Category Archives: May 2019

StreetLights On A SaturdayNight: Entropy And The Pursuit Of Happiness

Entropy and the Pursuit of Happiness

1230pm. March 18, 2019

Under the clouds it looks like 830pm. Gray. Storm’s rollin’ in. Behind the wheel again. Feels good. Haven’t driven since before the stent went in. Just a short trip. Just down the road. It’s nice to be on the move again.

I can’t recall precisely when the word entropy entered my brain, but being back in the hospital had me thinking about it more. I am feeling extremely mortal, worn. I have been thinking about its meaning for several days now.

Entropy is a scientific term. There are a few ways to use the word in a scientific context, but one way to define entropy in layman’s terms is this: It is the tendency for energy to spread out. It is the idea that everything in the universe decays as energy is used or transferred. We are part of that process. We enter this world and grow into adults and then old age; all part of a process that offers less and less ordered energy until we die and become dust. All the while, entropy increasing until all in the universe is nothing. Oh yeah, so one of the scientific laws of energy, of entropy is that it is irreversible. Meaning, entropy is ever increasing.

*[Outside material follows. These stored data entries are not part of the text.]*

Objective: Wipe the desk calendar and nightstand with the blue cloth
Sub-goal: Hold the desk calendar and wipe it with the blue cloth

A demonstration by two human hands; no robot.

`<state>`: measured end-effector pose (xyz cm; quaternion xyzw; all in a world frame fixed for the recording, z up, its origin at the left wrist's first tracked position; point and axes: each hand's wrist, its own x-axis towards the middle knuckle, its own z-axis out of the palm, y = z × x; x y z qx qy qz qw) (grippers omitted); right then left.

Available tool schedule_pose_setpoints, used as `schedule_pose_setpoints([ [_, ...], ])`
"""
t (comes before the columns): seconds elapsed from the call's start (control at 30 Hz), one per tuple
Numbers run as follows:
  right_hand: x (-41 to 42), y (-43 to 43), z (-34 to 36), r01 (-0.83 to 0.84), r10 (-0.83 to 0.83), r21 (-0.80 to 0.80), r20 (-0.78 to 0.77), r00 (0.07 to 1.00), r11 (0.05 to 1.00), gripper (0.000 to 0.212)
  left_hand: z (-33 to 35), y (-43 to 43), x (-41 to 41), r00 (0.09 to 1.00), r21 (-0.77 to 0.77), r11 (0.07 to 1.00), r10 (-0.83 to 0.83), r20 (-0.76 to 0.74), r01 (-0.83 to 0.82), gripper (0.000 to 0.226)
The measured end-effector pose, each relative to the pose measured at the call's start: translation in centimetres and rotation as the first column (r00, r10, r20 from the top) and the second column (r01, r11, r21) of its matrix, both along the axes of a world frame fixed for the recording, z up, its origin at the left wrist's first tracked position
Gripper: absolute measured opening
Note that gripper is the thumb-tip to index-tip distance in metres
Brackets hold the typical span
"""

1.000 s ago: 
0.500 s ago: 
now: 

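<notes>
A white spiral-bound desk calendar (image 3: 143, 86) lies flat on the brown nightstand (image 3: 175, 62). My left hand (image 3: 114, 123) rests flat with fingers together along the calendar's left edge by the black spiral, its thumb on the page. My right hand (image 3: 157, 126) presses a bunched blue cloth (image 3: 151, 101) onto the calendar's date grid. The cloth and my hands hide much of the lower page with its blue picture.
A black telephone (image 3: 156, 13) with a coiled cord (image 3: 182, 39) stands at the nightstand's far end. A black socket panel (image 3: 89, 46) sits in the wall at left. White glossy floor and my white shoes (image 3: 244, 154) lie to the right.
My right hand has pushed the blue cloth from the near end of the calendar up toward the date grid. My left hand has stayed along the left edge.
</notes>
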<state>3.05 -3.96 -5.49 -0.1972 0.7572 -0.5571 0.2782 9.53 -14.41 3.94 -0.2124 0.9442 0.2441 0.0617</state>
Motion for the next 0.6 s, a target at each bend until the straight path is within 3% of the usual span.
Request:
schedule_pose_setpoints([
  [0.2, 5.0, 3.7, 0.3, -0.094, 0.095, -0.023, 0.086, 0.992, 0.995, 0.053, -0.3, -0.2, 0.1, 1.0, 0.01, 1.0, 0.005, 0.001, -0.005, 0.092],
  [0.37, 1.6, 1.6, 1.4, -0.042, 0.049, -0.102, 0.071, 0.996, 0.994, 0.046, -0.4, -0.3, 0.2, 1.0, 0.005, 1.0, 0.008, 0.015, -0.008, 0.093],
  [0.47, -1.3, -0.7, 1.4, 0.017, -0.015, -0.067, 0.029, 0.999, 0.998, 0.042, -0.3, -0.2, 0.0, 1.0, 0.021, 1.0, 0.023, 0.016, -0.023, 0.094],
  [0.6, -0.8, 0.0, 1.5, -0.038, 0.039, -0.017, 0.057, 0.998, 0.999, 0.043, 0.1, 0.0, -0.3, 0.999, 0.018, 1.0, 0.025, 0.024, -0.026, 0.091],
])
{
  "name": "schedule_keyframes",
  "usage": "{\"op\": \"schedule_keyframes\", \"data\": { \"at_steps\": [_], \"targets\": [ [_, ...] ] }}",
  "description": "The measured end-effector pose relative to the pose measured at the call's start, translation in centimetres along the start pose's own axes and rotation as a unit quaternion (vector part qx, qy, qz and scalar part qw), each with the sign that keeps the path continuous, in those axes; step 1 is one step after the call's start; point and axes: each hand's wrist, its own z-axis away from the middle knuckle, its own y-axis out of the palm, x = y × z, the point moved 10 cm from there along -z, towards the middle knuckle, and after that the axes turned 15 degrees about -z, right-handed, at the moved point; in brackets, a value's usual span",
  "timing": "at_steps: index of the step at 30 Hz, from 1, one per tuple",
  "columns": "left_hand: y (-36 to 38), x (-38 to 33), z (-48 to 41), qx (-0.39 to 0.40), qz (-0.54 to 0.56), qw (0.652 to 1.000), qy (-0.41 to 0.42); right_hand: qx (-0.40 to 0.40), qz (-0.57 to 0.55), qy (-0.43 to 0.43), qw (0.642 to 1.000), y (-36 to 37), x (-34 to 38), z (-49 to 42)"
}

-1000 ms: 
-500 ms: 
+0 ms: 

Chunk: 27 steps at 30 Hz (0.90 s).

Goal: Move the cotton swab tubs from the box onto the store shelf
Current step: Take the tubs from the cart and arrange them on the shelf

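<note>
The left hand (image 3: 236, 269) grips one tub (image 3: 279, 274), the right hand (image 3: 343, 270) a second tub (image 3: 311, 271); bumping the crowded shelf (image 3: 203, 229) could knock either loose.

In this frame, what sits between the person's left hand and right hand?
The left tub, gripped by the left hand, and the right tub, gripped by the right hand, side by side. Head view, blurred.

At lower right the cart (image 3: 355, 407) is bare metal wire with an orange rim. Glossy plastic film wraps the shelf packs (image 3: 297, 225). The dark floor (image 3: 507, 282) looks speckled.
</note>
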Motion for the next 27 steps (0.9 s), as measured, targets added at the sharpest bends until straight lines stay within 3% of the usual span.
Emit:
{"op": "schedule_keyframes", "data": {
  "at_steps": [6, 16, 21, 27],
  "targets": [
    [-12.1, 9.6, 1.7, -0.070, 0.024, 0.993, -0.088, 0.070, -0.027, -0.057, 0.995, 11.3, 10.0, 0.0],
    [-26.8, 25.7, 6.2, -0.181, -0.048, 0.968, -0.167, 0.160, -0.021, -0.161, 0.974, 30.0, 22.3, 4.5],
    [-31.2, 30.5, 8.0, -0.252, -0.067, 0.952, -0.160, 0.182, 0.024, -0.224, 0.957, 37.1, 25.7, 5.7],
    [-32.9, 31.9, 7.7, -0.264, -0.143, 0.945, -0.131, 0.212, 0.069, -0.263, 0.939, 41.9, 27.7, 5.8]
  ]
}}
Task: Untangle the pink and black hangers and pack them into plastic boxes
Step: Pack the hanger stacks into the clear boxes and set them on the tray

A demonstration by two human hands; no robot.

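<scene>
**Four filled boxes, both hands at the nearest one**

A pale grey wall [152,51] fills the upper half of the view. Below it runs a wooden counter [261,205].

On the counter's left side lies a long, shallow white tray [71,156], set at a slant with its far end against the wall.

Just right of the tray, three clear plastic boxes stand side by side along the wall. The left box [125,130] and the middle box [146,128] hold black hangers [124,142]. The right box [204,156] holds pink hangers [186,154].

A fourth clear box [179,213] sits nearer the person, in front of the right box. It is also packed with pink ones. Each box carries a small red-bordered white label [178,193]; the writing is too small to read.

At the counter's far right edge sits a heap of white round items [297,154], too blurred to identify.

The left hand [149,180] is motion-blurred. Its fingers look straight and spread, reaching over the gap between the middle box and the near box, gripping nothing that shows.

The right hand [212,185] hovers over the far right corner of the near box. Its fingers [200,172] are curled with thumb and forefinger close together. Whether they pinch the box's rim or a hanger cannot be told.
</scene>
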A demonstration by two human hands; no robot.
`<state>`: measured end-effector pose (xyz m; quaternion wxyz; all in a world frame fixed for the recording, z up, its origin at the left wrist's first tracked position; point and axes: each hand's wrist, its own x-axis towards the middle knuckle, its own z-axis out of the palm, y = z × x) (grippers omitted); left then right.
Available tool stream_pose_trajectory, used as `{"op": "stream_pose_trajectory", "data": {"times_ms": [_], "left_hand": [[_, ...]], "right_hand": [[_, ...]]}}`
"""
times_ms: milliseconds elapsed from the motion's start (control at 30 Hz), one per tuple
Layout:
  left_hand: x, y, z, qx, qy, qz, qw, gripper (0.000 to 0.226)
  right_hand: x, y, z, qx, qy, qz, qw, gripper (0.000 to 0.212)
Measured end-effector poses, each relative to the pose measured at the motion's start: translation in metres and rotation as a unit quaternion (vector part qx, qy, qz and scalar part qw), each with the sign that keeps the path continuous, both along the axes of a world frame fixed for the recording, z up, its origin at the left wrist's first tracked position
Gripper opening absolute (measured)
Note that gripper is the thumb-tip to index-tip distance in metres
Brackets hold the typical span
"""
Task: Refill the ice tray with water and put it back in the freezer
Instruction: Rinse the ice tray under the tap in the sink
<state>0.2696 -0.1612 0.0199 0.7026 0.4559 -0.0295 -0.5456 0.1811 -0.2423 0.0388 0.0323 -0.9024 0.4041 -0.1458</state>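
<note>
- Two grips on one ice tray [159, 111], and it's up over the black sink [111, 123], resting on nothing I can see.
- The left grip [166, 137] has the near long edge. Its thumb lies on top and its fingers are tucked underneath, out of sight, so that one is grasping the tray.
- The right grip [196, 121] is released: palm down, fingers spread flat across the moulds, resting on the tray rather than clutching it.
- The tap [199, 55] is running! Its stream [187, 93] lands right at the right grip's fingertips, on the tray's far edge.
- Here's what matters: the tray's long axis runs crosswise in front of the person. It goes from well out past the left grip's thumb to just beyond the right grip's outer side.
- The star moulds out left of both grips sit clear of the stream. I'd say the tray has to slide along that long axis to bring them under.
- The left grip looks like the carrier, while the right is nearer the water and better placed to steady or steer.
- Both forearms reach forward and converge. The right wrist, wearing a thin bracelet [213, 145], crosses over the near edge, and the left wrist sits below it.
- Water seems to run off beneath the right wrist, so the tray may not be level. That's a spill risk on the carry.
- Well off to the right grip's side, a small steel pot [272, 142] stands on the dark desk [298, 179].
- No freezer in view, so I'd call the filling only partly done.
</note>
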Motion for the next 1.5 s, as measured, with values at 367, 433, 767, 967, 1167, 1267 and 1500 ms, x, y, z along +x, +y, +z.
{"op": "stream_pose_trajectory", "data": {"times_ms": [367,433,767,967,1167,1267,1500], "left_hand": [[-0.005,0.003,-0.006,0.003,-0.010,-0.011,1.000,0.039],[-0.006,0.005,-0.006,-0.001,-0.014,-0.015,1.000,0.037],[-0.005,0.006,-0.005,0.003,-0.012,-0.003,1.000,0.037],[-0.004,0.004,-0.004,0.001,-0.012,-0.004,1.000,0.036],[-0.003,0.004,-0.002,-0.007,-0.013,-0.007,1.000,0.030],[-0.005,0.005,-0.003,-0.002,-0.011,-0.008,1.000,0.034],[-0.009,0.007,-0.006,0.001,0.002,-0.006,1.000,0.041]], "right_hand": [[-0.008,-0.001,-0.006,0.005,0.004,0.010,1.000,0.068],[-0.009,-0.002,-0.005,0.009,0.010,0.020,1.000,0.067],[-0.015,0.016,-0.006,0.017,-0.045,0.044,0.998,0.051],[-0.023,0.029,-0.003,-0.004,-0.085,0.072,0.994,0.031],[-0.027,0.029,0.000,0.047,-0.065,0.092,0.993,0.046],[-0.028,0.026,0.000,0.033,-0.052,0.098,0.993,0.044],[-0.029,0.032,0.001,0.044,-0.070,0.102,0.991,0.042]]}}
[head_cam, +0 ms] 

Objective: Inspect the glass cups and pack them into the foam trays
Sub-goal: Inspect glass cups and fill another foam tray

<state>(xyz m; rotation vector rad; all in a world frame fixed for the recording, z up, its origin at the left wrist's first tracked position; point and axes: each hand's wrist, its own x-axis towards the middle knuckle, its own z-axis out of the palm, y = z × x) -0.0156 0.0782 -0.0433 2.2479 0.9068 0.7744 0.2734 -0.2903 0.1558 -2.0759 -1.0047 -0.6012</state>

For example, an egg is boiled. That energy is converted and gone through heat. But we can’t unboil the egg. The theory is that everything in the universe eventually transfers its energy to the great collective until there is no difference in energy anywhere and therefore nothing. For the record, that’s a long way off. So don’t worry about the planet disintegrating while you are on the morning commute.

The term was invented by a German physicist named Rudolf Clausius in 1850 to describe the amount of heat that must be put into a closed system (an engine) to bring it to a given state. This was during the industrial age. Our internal engines aren’t any different. Over a period of time, they decay, become less efficient. I don’t want to die. But I know I am mortal. And so far as I can tell, no one has figured out how to stop it.

We waste so much of our limited time as ordered energy (human beings) thinking about the past or the future. We waste so much time lamenting the insignificant. From the moment we arrive we are slowly using up our life energy and slowly unravelling. Disease may take us down. Like Clausius and his engine, we occasionally get a replacement part or we just add some hardware, like a stent, or dentures. These modifications may improve our ability to function, but entropy never stops. We continue to transfer our life energy back to the collective, bit by bit, until we are dust.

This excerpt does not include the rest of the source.